One critical aspect of mobile-device performance is power consumption. Long battery life affects not only the user, but also device manufacturers, which are under competitive pressure to cram as many components as possible into a small package. Cameras, touch screens, Bluetooth radios, and even tiny, status-light LEDs all drain the battery. 3G radios are one of the major power consumers in any mobile phone, and manufacturers devise “power save” policies that shut down radios when there is no user activity.
The nature of data traffic, however, is what determines the efficacy of a smartphone’s power-management policy. The performance problem that surfaces with 3G radios is that a long timeout period unnecessarily drains the battery, while a quick timeout might impact the user’s perceived response time. A “sleeping” 3G radio typically takes 1.5 to 2 seconds to “wake up,” then establishes a connection, and sends or receives a data packet. This timeout period significantly affects user response time and power consumption. Is there a way to achieve a better balance?
“We can’t predict the time between packets transferring in or out of the phone,” Lymberopoulos says. “From our data sets, we know this is user-dependent. So we studied traffic patterns at the packet level and found that, across all users, a timeout value of 4.5 seconds appeared to save on power with none to minimal increase in response time. Some devices, however, default to a timeout of 17 seconds. We ran simulations that set this value to 4.5 seconds and saw that the 3G-radio energy dissipation reduces by approximately 35 to 40 percent. Given that 3G radio is one of the most energy-demanding components of the device, these are significant savings.”
“By doing this,” Kandula adds, “we knew we risked hurting user response time for packets coming in after 4.5 seconds. Happily, it turned out that only 2 to 5 percent of packets actually sustained that 1.5- to 2-second delay. So, with a simple change to power-management policies, manufacturers could reduce power consumption by 35 to 40 percent while delaying only 2 to 5 percent of the actual traffic.
“The precise configuration values—in this case, the 4.5-second timeout—will change with traffic profiles. However, this analysis shows understanding the traffic and appropriately configuring the phone as a methodology can yield significant power savings.”
The larger lesson for the team was that smartphone performance optimization requires tuning across multiple layers, from hardware to operating system to the network operator’s server. Traffic is particularly interesting, because optimal results require coordination between the mobile operator and the phone itself. No one player individually can make a difference.

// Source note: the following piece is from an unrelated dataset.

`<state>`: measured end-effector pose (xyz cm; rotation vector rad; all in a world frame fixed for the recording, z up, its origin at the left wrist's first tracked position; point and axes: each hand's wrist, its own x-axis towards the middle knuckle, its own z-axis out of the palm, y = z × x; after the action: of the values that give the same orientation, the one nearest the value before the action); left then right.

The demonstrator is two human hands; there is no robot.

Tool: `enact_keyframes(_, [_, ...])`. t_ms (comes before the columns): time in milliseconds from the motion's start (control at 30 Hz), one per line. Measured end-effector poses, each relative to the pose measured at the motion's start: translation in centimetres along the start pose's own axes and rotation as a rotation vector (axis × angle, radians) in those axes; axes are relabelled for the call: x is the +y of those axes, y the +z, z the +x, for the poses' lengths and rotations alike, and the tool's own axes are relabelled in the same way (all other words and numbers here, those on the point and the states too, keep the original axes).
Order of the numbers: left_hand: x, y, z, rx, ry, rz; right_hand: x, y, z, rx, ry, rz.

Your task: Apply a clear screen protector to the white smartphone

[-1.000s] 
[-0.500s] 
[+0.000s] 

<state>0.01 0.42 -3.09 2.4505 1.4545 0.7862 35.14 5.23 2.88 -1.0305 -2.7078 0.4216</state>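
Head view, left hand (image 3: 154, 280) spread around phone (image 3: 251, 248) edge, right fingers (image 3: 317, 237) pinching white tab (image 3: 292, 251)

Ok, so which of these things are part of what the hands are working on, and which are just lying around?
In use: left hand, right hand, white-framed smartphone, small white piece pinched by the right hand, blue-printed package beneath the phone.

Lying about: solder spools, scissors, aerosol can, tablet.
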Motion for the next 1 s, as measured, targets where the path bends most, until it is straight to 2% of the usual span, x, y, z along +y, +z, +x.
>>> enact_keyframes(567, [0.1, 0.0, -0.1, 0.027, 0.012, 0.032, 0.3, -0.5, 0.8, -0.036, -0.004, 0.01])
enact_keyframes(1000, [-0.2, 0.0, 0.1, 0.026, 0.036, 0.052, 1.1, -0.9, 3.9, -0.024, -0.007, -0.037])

The researchers hope their work will encourage others in mobile computing to engage in further data collection and analysis of smartphone traffic. To this end, the logging tools developed for this research are available upon request.
Asked to speculate on how smartphones should evolve to deliver better performance, Mahajan offers one word: “adaptable.”
“In a perfect world, your phone should change after you use it for a while,” he says. “The performance profile needs to be learned and tuned in situ, according to the profile of the specific user, rather than any demographic information.”